__WHAT YOU WILL DO__.
Line by line, please look for the word "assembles" in the following records, then copy each line you find it in.

__EXCERPTED DATA__.
• • •

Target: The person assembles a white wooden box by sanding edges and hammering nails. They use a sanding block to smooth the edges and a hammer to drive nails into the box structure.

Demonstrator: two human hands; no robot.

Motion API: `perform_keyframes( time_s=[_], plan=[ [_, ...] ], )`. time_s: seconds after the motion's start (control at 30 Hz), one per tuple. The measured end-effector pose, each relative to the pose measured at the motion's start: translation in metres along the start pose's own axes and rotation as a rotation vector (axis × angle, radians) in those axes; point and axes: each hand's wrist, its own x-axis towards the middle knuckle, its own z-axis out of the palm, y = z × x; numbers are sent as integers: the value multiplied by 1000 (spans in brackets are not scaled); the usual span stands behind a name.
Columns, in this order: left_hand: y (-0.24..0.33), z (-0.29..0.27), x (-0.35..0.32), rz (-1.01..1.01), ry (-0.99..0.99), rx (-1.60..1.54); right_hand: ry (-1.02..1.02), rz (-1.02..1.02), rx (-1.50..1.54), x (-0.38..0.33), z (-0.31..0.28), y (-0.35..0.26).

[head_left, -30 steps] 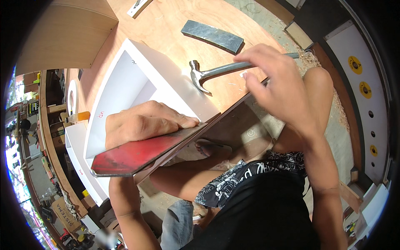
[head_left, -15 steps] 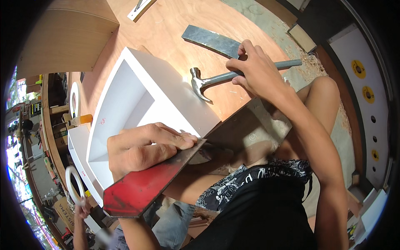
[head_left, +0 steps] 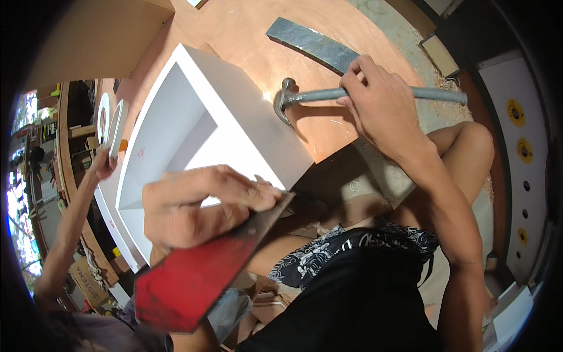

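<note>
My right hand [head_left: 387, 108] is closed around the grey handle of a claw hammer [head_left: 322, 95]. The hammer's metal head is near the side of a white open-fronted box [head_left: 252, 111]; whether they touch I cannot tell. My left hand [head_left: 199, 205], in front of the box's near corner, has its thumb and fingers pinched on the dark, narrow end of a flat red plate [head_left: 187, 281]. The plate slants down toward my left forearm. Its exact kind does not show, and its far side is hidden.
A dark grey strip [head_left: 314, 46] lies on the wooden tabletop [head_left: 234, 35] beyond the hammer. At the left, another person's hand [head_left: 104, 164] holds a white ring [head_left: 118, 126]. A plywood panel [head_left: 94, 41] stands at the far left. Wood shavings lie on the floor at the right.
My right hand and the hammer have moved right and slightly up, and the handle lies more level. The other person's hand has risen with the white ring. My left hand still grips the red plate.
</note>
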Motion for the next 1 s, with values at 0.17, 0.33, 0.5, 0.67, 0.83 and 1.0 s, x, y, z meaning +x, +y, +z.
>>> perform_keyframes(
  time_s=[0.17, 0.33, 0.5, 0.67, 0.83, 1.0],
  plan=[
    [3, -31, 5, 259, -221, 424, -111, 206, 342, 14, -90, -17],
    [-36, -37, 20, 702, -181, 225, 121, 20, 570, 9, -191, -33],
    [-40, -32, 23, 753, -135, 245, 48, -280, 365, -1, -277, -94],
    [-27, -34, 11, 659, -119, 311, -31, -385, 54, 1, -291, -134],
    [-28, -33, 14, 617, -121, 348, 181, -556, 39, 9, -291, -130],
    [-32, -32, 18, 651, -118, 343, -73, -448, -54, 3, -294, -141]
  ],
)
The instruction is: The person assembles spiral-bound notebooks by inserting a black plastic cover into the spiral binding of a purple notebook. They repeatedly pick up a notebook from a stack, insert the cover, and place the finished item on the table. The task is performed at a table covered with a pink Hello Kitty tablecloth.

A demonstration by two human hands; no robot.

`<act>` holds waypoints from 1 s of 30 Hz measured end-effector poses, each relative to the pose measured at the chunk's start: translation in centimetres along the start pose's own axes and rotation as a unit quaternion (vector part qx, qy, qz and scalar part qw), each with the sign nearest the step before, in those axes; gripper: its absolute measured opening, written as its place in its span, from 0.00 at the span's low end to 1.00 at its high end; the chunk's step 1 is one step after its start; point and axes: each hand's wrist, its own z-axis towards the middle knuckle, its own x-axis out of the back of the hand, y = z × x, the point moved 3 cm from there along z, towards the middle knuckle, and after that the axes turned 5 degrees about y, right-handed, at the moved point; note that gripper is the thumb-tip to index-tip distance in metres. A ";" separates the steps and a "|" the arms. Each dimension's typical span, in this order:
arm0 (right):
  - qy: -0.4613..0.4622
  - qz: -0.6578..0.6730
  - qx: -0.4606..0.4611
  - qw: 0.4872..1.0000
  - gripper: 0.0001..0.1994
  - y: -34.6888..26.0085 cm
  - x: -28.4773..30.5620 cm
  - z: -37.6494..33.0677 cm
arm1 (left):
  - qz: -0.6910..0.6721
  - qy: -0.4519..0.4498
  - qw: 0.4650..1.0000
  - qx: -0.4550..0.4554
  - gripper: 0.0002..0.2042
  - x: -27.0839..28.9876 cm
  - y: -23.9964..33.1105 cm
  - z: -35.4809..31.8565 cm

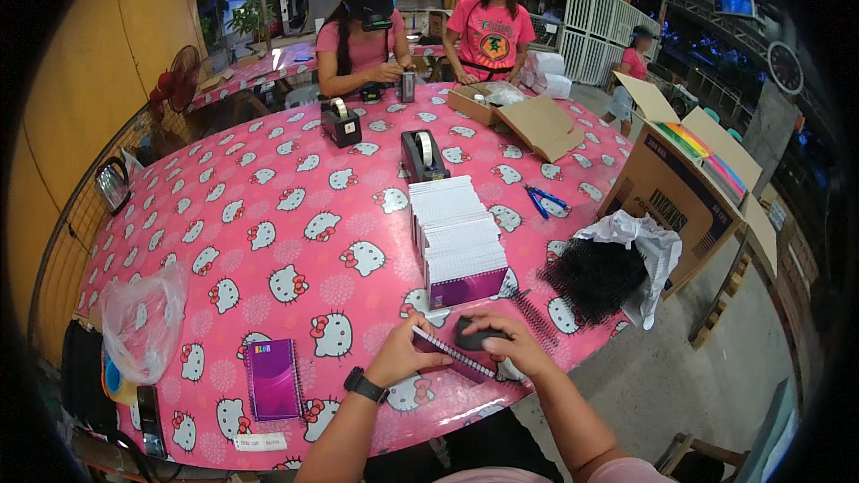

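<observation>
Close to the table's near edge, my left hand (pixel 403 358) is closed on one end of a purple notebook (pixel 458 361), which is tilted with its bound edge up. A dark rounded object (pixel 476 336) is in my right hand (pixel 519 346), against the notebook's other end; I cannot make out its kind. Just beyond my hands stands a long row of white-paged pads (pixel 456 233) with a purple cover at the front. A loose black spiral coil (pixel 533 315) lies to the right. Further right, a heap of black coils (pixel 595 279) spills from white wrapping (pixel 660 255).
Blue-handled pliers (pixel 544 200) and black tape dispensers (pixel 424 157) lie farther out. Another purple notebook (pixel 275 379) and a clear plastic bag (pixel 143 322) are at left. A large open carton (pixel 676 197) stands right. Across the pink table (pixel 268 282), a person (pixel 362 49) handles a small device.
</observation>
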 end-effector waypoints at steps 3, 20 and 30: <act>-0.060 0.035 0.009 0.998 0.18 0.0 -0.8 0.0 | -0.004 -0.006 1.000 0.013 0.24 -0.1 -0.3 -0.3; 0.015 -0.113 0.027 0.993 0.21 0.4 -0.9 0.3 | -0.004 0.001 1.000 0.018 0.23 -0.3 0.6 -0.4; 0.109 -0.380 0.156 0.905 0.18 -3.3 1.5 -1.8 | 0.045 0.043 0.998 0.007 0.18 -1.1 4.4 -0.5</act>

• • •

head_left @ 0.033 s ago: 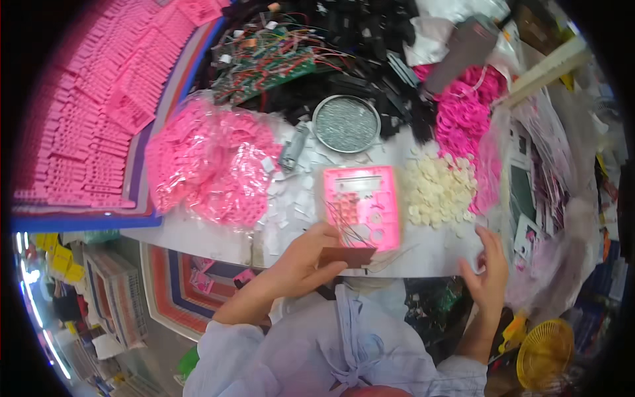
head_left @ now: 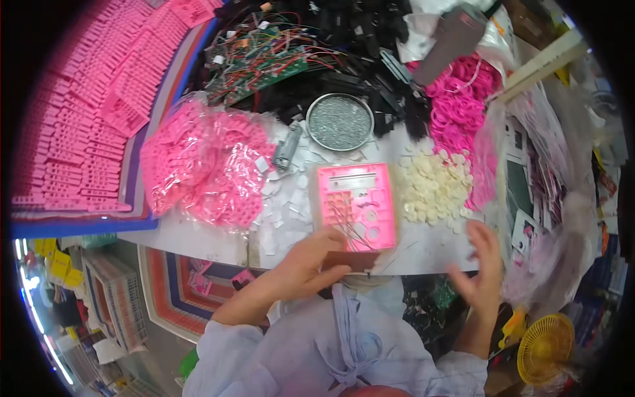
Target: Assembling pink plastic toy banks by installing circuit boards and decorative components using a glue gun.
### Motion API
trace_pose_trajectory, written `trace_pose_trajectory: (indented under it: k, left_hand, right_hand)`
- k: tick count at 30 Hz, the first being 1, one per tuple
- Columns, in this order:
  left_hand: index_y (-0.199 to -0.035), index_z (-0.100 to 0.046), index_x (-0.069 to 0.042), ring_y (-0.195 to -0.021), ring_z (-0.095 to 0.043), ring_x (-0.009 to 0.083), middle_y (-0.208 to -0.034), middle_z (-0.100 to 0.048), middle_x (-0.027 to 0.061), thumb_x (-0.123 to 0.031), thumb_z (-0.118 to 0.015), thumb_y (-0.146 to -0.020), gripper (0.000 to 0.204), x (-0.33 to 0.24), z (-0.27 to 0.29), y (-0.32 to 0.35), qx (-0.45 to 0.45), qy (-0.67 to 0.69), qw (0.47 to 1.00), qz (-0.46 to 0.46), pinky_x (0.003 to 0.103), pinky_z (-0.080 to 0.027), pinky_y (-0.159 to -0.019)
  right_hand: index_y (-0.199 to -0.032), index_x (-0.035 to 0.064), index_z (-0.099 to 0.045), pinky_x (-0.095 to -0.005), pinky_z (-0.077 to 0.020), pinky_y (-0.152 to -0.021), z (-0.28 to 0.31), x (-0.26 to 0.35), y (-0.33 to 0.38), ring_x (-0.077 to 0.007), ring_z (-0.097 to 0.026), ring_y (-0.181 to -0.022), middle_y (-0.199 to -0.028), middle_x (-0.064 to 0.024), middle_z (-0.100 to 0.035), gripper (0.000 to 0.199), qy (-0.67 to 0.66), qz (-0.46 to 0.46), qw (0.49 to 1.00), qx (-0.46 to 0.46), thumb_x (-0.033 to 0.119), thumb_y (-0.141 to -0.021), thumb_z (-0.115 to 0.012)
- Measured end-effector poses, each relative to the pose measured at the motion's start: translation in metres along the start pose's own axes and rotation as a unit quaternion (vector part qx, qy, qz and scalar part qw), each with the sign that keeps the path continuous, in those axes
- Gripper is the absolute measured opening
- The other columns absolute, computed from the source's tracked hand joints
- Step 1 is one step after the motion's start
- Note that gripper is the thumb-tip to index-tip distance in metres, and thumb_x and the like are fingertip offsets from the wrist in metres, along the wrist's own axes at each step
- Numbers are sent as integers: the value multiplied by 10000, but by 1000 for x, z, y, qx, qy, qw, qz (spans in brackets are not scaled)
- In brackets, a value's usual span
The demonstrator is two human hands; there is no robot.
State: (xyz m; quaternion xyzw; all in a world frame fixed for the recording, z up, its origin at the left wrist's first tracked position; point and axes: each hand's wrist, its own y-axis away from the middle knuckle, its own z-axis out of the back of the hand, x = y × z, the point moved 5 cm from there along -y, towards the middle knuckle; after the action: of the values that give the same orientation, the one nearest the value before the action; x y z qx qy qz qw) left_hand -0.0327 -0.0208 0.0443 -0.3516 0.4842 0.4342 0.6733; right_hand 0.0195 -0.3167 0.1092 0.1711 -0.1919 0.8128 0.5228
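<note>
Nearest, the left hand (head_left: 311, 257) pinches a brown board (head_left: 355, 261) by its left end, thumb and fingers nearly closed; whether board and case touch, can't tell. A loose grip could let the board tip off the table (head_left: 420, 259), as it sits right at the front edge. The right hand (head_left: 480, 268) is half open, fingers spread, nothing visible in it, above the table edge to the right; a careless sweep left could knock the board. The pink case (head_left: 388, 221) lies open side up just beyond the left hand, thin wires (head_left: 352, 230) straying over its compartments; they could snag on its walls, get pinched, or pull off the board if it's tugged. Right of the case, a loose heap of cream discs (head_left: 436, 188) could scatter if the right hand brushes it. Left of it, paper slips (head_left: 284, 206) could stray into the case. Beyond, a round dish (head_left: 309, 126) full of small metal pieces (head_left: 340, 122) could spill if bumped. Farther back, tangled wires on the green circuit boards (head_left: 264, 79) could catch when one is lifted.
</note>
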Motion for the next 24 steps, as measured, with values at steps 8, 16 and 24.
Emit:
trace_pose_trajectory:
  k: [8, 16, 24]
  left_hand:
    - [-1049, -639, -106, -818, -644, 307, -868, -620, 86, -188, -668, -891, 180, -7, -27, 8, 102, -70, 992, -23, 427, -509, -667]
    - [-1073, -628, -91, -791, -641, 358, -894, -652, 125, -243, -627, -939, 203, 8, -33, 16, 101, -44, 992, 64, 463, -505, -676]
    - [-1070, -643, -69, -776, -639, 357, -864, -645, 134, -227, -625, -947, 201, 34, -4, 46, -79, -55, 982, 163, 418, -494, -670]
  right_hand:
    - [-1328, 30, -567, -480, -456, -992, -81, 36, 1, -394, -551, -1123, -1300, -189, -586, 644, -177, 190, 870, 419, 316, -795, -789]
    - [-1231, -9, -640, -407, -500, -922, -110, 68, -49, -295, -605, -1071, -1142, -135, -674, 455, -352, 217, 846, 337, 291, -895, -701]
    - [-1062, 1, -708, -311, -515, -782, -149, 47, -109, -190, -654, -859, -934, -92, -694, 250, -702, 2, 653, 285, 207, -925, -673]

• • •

__RESULT__.
Target: The person assembles a white wooden box by sanding edges and hammering nails. They use a sanding block to smooth the edges and a hammer to drive nails into the box structure.
The instruction is: The person assembles spiral-bound notebooks by inserting a black plastic cover into the spiral binding of a purple notebook. They repeatedly pick up a notebook from a stack, insert the cover, and place the finished item on the table. The task is performed at a table covered with a pink Hello Kitty tablecloth.

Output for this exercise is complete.